History of the Council
The ‘Borough of Todmorden’, came into being on 9 November 1896 under Royal Charter. Prior to this, in 1861, (under the Local Government Act of 1858) existed the Todmorden Local Board, the first local authority that had responsibility for the whole
of the Todmorden area.
Prior to this, there had been the three townships of Longfield, Stansfield and Todmorden and Walsden who each had a constable, an overseer of the poor, a surveyor of the highways and a churchwarden.
When it was established, the Borough of Todmorden had six wards: Todmorden, Central, Walsden, Langfield, Stansfield and Cornholme. At that time, there were eighteen elected Councillors (like today) and six aldermen, who were permanent
members of the Council, once established.
The first elected Mayor of Todmorden was Councillor Caleb Hoyle and the first Town Clerk was Mr Dan Sutcliffe. It was around this time that the robe, hat and white kid gloves (which are still used) were gifted for the Mayor and a wig and gown were
provided for the Town Clerk.
The responsibilities and involvement of the Borough Council were very wide ranging, including education, child welfare, policing, parks, sewage, highways, employment, the Town Hall, the Library and transport.
This expanded during the Second World War to include care for evacuees (from Bradford, Hove and Brighton), restaurants and the provision of meals for schoolchildren and workers.
An indicator of the impact of the work of the Council on wellbeing was that the numbers of children who died under the age of one year of age was 174 (for each 1000 births) in 1896 and 26 in 1944.

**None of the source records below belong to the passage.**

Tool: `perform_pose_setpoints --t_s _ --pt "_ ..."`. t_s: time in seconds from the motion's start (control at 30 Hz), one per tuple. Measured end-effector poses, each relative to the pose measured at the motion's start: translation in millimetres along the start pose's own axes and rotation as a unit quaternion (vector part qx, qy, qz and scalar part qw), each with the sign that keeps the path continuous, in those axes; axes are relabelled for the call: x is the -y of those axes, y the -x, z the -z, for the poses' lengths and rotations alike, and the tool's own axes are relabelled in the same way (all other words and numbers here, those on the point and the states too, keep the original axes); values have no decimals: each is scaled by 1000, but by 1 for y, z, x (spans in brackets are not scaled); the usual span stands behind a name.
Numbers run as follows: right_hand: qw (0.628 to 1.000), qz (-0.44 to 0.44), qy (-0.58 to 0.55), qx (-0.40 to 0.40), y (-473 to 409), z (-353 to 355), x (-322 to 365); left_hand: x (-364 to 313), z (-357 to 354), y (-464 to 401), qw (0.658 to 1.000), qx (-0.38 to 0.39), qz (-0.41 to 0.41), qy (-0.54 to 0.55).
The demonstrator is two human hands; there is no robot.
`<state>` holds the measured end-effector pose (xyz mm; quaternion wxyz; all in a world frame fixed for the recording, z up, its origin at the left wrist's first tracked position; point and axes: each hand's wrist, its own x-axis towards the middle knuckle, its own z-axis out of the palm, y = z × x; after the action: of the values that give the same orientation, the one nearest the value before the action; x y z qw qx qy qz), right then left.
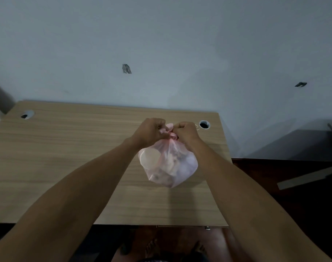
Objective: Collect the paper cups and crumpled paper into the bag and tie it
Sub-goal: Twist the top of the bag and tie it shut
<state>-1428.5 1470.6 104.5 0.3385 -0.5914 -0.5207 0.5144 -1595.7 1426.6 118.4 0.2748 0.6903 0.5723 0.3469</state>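
Note:
A thin pink plastic bag (180, 167) hangs above the wooden desk (67, 157), bulging with paper cups (149, 157) and crumpled paper that show through it. The bag's top is gathered into a twisted bunch between my two fists. My left hand (152, 130) grips the left end of the bunch. My right hand (186, 132) grips the right end, close against the left. Both hands are held up over the right half of the desk, and the bag's underside casts a shadow on the wood below.
Two round cable holes sit in the desk, one at the back left (27, 114) and one at the back right (204, 124) just beyond my right hand. A pale wall rises behind the desk. Dark floor lies to the right, and my bare feet (152, 246) show below the front edge.

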Motion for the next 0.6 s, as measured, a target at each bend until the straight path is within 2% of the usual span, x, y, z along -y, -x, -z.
perform_pose_setpoints --t_s 0.07,0.1,0.13,0.2,0.3,0.37,0.47,0.6 --pt "998 42 40 4 -2 -1 1 -3 -1 1 995 -23 -7 -97" --pt "997 59 54 15 -3 -1 1 -3 -1 0 994 -29 7 -104" --pt "995 72 64 32 -1 -1 0 -3 0 -1 996 -31 28 -80" --pt "990 88 93 54 3 4 -1 3 2 -1 994 -40 97 43" --pt "982 100 93 129 3 17 -13 9 10 6 955 -45 190 222" --pt "977 120 112 137 5 17 -20 14 10 8 933 10 208 294" --pt "962 184 167 114 9 6 -23 21 6 7 907 62 256 327" --pt "956 206 179 104 10 -5 -28 26 0 6 893 32 300 333"
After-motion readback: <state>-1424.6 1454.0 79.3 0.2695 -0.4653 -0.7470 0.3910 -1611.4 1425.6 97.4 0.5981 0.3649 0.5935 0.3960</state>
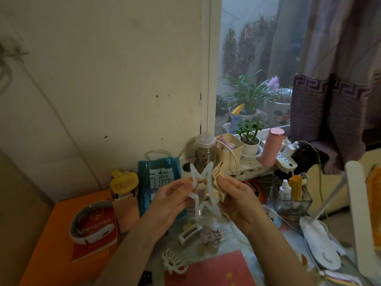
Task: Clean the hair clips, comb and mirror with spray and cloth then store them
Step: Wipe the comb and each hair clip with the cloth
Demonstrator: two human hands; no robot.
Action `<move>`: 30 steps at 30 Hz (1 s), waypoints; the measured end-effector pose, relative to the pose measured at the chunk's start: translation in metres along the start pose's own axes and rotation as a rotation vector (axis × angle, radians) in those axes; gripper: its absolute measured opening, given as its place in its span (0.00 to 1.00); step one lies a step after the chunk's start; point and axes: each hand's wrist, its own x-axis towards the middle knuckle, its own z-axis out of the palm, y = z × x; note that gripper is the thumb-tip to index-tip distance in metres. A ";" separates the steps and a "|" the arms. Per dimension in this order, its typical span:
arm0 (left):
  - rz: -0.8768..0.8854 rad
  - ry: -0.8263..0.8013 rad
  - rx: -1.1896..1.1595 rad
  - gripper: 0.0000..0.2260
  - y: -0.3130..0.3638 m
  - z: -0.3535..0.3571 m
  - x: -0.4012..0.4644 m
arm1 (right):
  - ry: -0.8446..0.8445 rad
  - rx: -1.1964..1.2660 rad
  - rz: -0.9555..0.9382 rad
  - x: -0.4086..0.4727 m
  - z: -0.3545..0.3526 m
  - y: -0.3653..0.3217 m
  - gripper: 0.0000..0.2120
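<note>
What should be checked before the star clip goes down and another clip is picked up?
1. Star clip held firmly: ok, left hand grips its edge.
2. Cloth on the clip: ok, right hand presses it there.
3. Clip wiped clean: cannot tell.
4. More clips within reach: ok, rectangular clip, pink clip and white claw clip lie on the table.
5. Storage spot free: cannot tell.

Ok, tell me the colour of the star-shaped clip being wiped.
Translucent white, seen in the head view: the star-shaped clip is held between both hands.
</note>
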 end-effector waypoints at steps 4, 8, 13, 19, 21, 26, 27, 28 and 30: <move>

Local government was reformed under the Local Government Act of 1974, resulting in Calderdale Metropolitan Borough Council (Calderdale MBC) being established on 1 st April 1974. Under the changes, Calderdale Metropolitan Council would now be
responsible for most of the functions previously carried out by Todmorden Borough Council
At the same time Todmorden was granted Town Council status and was able to retain its crest, civic regalia and silver. The role of Alderman disappeared and Council elections now took place every four years and continue to do so. Representation for the people of Todmorden and this part of the Upper Calder Valley was vested in three Councillors for each area on Calderdale MBC. The wards in
Todmorden were reorganised a few years later, reducing them to the current five, so that the electoral population could be more evenly spread.
One of the main functions of the new Town Council was that of consultation (by Calderdale MBC) about local planning applications. Another increasing function was that of lobbying various bodies to retain services in Todmorden. The Town Council
was now funded by the raising of a small levy (known as a precept) on the Council Tax raised by Calderdale MBC.
Moving to the present day, the Town Council still operates under the Local Government Act of 1974 whilst assuming the proud values of previously existing local government bodies in Todmorden.